Amended after membership approval: February 2, 2022
BYLAWS
DOMINION HILLS AREA RECREATION ASSOCIATION
Adopted by the Membership of the Association March 16, 1955 and as amended.
ARTICLE I – NAME AND PURPOSE
Sec. 1. The name shall be Dominion Hills Area Recreation Association, Incorporated.
Sec. 2. The Dominion Hills Area Recreation Association, Incorporated, under the laws of Virginia, is a non-profit, non-stock corporation, whose purposes are to promote the health and general welfare of its members and associates by constructing, operating, maintaining, and managing a recreational center, including, but not limited to, facilities such as a Community House and a Swimming Pool.
ARTICLE II – MEMBERSHIP
Sec. 1. A membership shall be on the basis of a family residing at a single address which may be located at either a single family or multiple family dwelling.
Sec. 2. Each membership shall be entitled to one (1) vote.
Sec. 3. There shall be two (2) classes of membership, regular and emeritus, the maximum number of which shall not exceed five hundred fifty (550). The total number of regular memberships shall not exceed five hundred (500). The total number of emeritus memberships shall not exceed fifty (50).
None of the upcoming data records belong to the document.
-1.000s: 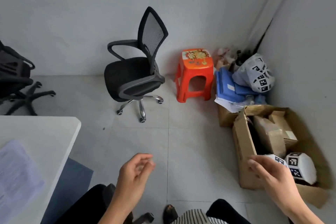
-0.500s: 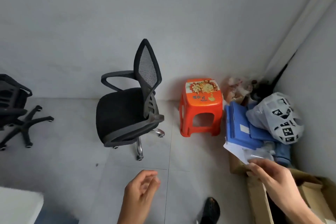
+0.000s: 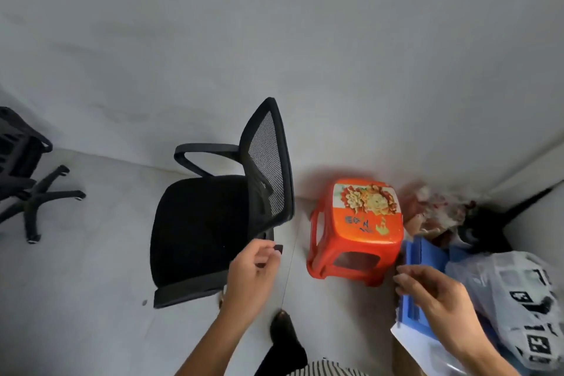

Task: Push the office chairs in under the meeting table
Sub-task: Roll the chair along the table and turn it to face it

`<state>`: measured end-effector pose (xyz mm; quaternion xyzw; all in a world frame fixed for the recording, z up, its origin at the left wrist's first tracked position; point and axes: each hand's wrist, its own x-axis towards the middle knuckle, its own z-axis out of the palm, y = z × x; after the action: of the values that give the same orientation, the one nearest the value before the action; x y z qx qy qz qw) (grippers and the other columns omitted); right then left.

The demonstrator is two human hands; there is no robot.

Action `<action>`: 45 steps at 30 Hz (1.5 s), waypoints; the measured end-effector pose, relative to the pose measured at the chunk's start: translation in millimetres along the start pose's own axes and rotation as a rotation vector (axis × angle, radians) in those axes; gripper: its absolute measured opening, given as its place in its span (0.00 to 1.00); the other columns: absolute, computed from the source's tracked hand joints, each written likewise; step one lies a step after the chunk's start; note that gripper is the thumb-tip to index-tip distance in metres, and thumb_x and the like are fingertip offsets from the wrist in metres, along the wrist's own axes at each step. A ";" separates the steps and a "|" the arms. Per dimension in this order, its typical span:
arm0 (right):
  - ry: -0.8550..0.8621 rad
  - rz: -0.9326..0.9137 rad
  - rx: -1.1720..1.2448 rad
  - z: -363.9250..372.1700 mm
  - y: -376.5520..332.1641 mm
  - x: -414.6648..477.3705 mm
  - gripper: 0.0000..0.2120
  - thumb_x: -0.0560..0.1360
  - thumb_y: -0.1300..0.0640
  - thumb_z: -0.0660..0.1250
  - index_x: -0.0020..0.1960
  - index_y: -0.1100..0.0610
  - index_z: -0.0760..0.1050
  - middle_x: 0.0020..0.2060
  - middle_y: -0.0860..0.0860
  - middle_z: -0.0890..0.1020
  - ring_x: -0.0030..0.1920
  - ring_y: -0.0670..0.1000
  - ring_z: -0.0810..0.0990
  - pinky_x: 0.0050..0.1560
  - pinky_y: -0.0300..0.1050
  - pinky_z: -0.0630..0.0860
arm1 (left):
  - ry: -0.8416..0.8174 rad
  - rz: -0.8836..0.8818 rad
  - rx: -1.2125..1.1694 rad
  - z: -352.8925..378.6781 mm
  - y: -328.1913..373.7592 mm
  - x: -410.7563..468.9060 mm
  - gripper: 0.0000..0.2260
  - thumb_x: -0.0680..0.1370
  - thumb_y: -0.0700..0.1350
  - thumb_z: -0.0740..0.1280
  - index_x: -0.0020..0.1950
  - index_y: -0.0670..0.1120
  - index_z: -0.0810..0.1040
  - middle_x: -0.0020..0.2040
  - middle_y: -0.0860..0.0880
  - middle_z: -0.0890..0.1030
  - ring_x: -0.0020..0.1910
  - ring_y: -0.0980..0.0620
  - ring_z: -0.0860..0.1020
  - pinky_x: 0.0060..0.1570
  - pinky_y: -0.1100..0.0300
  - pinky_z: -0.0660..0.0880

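Office chair (image 3: pixel 201 223) just beside left hand's (image 3: pixel 253 275) fingers (image 3: pixel 264 249); right hand (image 3: pixel 439 299) apart.

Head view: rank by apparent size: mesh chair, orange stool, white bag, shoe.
1. mesh chair
2-3. orange stool, white bag: look alike; bag is nearer and cropped by the frame edge, so unranked
4. shoe

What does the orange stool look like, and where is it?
The stool is small and orange-red and looks like shiny plastic. Its flat top has a flower picture and some writing. It has holes in its sides between the legs. It stands upright on the floor by the wall, right of the black chair, not touching it. Blue folders lie by its right side.
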<state>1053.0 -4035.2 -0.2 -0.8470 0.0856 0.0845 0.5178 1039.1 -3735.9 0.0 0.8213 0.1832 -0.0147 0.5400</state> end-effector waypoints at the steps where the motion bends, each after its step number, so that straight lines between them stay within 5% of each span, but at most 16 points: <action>1: 0.005 0.008 0.009 1.5 -8.1 11.1 0.05 0.72 0.63 0.71 0.43 0.53 0.82 0.34 0.49 0.86 0.37 0.48 0.85 0.41 0.38 0.78 | 0.004 0.012 0.013 3.6 6.2 24.7 0.07 0.75 0.46 0.67 0.53 0.51 0.78 0.50 0.53 0.81 0.50 0.60 0.78 0.46 0.71 0.74; 6: 0.009 0.032 0.013 -1.0 -24.9 68.2 0.05 0.73 0.62 0.70 0.43 0.53 0.82 0.34 0.52 0.86 0.38 0.49 0.85 0.42 0.45 0.78 | -0.008 0.026 0.182 34.1 32.9 132.6 0.21 0.73 0.53 0.68 0.63 0.48 0.72 0.60 0.49 0.73 0.59 0.51 0.73 0.60 0.52 0.73; 9: -0.040 0.059 0.001 -1.9 -26.4 100.7 0.04 0.73 0.61 0.70 0.43 0.53 0.83 0.34 0.52 0.86 0.39 0.52 0.85 0.42 0.45 0.78 | -0.003 -0.059 0.263 57.4 34.0 165.4 0.26 0.71 0.57 0.67 0.66 0.48 0.66 0.63 0.47 0.71 0.61 0.47 0.72 0.59 0.46 0.72; 12: -0.110 0.051 -0.012 -1.8 -31.8 142.0 0.04 0.73 0.59 0.71 0.43 0.51 0.82 0.34 0.50 0.86 0.40 0.52 0.85 0.39 0.39 0.78 | 0.100 -0.080 0.304 71.2 24.1 173.4 0.25 0.72 0.53 0.67 0.66 0.48 0.64 0.63 0.46 0.72 0.60 0.47 0.72 0.57 0.46 0.74; 16: -0.245 -0.027 -0.108 2.6 -52.6 207.7 0.07 0.68 0.44 0.72 0.43 0.46 0.82 0.37 0.47 0.86 0.39 0.49 0.85 0.41 0.43 0.79 | 0.136 -0.117 0.322 72.9 17.0 161.0 0.25 0.77 0.49 0.63 0.72 0.48 0.60 0.69 0.50 0.68 0.66 0.52 0.68 0.64 0.54 0.70; 17: -0.301 -0.053 -0.131 7.0 -58.1 224.6 0.03 0.70 0.49 0.72 0.43 0.45 0.82 0.36 0.47 0.86 0.39 0.50 0.85 0.42 0.44 0.79 | 0.138 -0.129 0.332 71.2 15.6 156.4 0.25 0.77 0.49 0.62 0.73 0.49 0.60 0.70 0.50 0.68 0.67 0.53 0.67 0.65 0.56 0.70; 20: -0.399 -0.228 -0.270 32.3 -75.1 278.0 0.11 0.73 0.58 0.71 0.41 0.42 0.80 0.39 0.41 0.85 0.39 0.45 0.84 0.44 0.46 0.79 | 0.162 -0.158 0.399 65.7 5.3 137.4 0.23 0.79 0.49 0.60 0.73 0.50 0.59 0.71 0.51 0.68 0.69 0.53 0.67 0.66 0.55 0.69; 23: -0.490 -0.439 -0.373 70.9 -104.0 307.7 0.07 0.73 0.56 0.70 0.43 0.43 0.79 0.38 0.44 0.85 0.39 0.46 0.83 0.46 0.49 0.79 | 0.220 -0.247 0.428 60.6 -6.5 107.2 0.21 0.79 0.48 0.59 0.73 0.50 0.62 0.72 0.51 0.68 0.69 0.53 0.68 0.69 0.54 0.67; 25: -0.515 -0.600 -0.476 97.7 -121.1 314.7 0.07 0.74 0.53 0.67 0.51 0.49 0.80 0.48 0.48 0.84 0.47 0.51 0.82 0.53 0.50 0.77 | 0.278 -0.316 0.426 54.4 -12.7 84.8 0.21 0.79 0.49 0.60 0.71 0.52 0.64 0.71 0.53 0.70 0.68 0.53 0.69 0.70 0.57 0.65; 30: -0.522 -1.123 -0.616 165.0 -141.0 319.0 0.12 0.72 0.57 0.71 0.55 0.56 0.80 0.51 0.53 0.83 0.55 0.55 0.79 0.56 0.50 0.72 | 0.397 -0.501 0.414 28.2 -21.9 47.3 0.21 0.74 0.61 0.60 0.66 0.56 0.70 0.60 0.60 0.74 0.58 0.56 0.74 0.59 0.64 0.68; 33: -0.633 -1.118 -0.701 199.0 -137.3 315.0 0.10 0.75 0.51 0.65 0.51 0.54 0.81 0.44 0.50 0.85 0.46 0.52 0.82 0.54 0.51 0.74 | 0.542 -0.550 0.434 19.7 -26.9 44.6 0.23 0.73 0.65 0.52 0.56 0.56 0.76 0.52 0.61 0.79 0.48 0.59 0.75 0.48 0.66 0.67; 37: -0.542 -1.211 -0.827 228.6 -132.8 301.1 0.21 0.76 0.48 0.52 0.36 0.53 0.80 0.30 0.47 0.81 0.31 0.50 0.77 0.40 0.43 0.68 | 0.687 -0.698 0.530 6.4 -41.5 48.9 0.21 0.74 0.62 0.49 0.48 0.54 0.78 0.46 0.55 0.82 0.43 0.53 0.78 0.42 0.61 0.71; 41: -0.529 -1.197 -0.862 260.0 -145.0 290.6 0.21 0.75 0.47 0.50 0.34 0.51 0.78 0.27 0.46 0.77 0.29 0.46 0.69 0.38 0.41 0.63 | 0.748 -0.691 0.543 -25.2 -61.4 51.8 0.23 0.72 0.61 0.48 0.45 0.52 0.79 0.42 0.54 0.82 0.39 0.51 0.79 0.38 0.61 0.70; 45: -0.556 -1.207 -0.897 311.6 -161.9 278.3 0.21 0.75 0.46 0.50 0.36 0.51 0.78 0.29 0.46 0.79 0.30 0.47 0.73 0.37 0.41 0.63 | 0.792 -0.671 0.587 -72.1 -85.3 56.4 0.18 0.73 0.58 0.54 0.44 0.51 0.80 0.39 0.54 0.83 0.35 0.53 0.77 0.35 0.63 0.67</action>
<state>1343.8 -3700.8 -65.0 -0.8226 -0.5615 0.0240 0.0866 1052.1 -3625.7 -57.8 0.7766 0.6083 0.0729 0.1468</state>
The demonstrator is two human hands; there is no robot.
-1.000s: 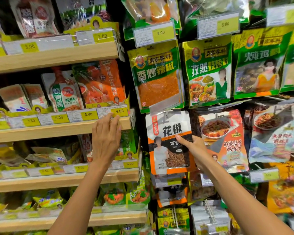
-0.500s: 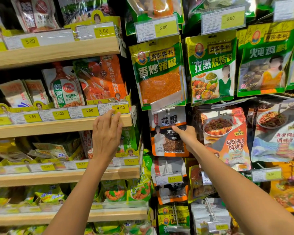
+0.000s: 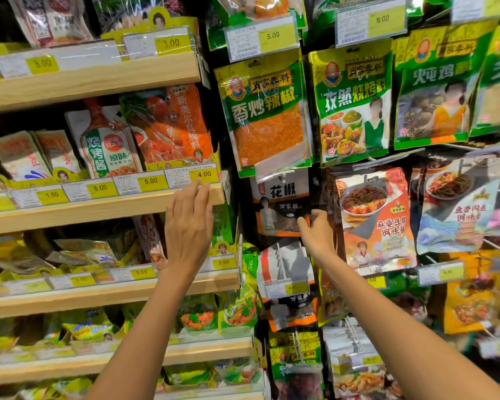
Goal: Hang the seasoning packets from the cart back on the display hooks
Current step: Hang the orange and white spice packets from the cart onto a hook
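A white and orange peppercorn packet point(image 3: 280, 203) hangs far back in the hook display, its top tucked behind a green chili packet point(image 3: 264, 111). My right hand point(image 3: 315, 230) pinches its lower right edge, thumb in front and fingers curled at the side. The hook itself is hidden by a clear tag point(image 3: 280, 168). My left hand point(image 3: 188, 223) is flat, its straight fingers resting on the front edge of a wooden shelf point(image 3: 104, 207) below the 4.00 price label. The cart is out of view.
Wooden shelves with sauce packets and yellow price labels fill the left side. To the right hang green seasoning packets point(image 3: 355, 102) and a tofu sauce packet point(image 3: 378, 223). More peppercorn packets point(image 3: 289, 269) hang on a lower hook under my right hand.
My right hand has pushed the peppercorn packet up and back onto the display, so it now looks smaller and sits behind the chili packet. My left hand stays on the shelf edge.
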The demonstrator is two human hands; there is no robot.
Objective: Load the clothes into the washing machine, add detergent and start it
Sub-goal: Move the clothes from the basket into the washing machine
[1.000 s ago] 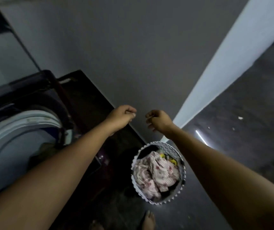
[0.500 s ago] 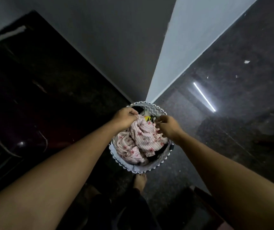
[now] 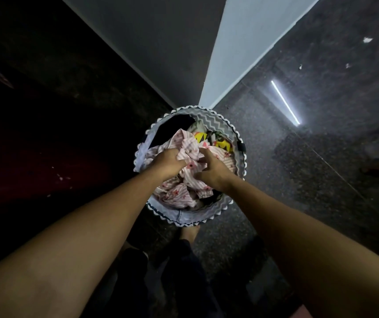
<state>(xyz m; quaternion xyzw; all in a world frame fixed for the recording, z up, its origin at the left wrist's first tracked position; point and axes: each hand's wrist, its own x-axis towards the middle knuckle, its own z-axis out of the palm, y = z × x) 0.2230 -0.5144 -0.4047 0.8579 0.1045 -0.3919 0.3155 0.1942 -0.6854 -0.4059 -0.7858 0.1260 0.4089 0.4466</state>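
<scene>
Pink striped cloth with small red flowers is bunched in both grips. The left hand (image 3: 169, 162) has its fingers curled into a fold at the top of the pile. The right hand (image 3: 211, 171) closes on the same pink striped garment (image 3: 177, 196) just beside it, the two hands almost touching.

A second ago both hands hung in the air above the load, curled round nothing. Half a second ago they had only reached the top of the cloth. Now they are sunk into it, so the grasp is made, though the garment still lies in the heap and does not look lifted.

Around them the laundry basket (image 3: 218, 121), round with a grey zigzag wall, stands on the dark speckled floor (image 3: 298, 168) in the corner where two walls meet. It is still well filled: a yellow-patterned piece (image 3: 220, 143) and something dark (image 3: 172, 129) lie behind the hands. A bare foot (image 3: 189, 232) stands just short of the rim.

The view has also tipped downward. The washing machine, seen open at the left a second ago, is now out of sight, and the left side shows only darkness.

I judge loading is barely begun: this garment must come up and swing left to the drum, with detergent and the start yet to come.
</scene>
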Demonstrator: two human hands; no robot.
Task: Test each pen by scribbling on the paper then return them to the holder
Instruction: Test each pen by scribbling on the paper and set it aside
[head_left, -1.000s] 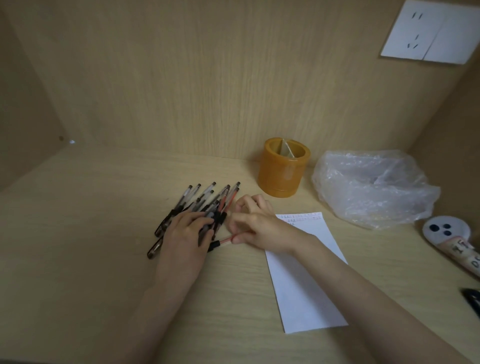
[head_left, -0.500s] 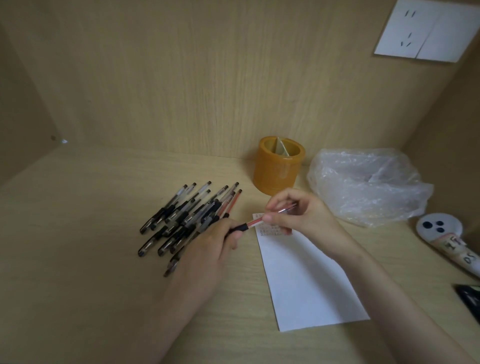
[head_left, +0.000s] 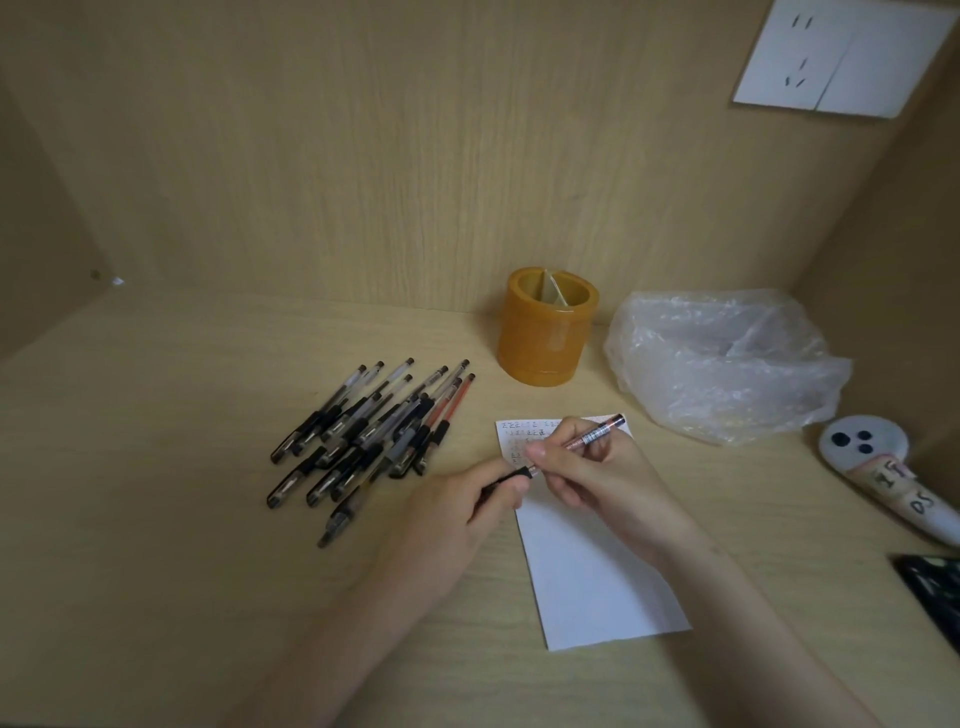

ARTICLE III – ADMISSIONS & SEPARATIONS
Sec. 1. Applicants for memberships shall be admitted upon approval by a two-thirds vote of the Directors present at a Board meeting.
Sec. 2. After proper notification, a membership may be revoked:
- By a majority vote of members voting at an annual or special meeting of the membership, or
- By a two-thirds vote of the Directors present at a Board meeting when a member is found to be delinquent in paying any and all financial obligations to the Association to the extent that they equal or exceed the current value of the membership (“current value” equals the initial contribution plus all subsequent special contributions). If a membership is revoked for reasons other than being delinquent in paying any and all financial obligations to the Association, the member will be refunded promptly the current value of the membership subject to deduction of any claims by the Association against the membership.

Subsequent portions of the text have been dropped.